■ **Task goal**: Report each line of the entries below that includes "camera".

** Opening Extracted data block **

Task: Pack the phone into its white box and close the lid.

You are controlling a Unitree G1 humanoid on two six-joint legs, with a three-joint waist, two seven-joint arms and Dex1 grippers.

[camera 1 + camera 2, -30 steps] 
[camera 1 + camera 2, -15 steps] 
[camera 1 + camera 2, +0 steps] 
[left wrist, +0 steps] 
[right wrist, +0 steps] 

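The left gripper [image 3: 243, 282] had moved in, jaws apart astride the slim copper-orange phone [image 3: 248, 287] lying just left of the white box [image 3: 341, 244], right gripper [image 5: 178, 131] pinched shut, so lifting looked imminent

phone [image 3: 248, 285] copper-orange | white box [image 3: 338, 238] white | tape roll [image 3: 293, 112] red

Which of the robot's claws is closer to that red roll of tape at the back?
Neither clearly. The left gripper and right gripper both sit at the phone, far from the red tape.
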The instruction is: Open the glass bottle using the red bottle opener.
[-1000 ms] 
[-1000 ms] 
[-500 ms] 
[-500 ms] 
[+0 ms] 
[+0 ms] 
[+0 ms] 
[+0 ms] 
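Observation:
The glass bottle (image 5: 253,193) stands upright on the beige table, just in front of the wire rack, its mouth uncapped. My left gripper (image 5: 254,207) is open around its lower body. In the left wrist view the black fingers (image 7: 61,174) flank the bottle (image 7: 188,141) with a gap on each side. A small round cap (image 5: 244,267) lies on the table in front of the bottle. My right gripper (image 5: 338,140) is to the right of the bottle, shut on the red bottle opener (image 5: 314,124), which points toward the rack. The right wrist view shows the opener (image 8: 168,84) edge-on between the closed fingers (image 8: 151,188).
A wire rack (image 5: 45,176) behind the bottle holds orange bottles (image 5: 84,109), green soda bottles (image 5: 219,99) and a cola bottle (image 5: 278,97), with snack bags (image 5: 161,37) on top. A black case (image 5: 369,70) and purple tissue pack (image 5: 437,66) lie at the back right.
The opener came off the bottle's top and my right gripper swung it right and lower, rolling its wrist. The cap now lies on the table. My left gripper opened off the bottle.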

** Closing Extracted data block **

■ **Answer for the task**:
[camera 1 + camera 2, -30 steps] 
[camera 1 + camera 2, -15 steps] 
[camera 1 + camera 2, +0 steps] 

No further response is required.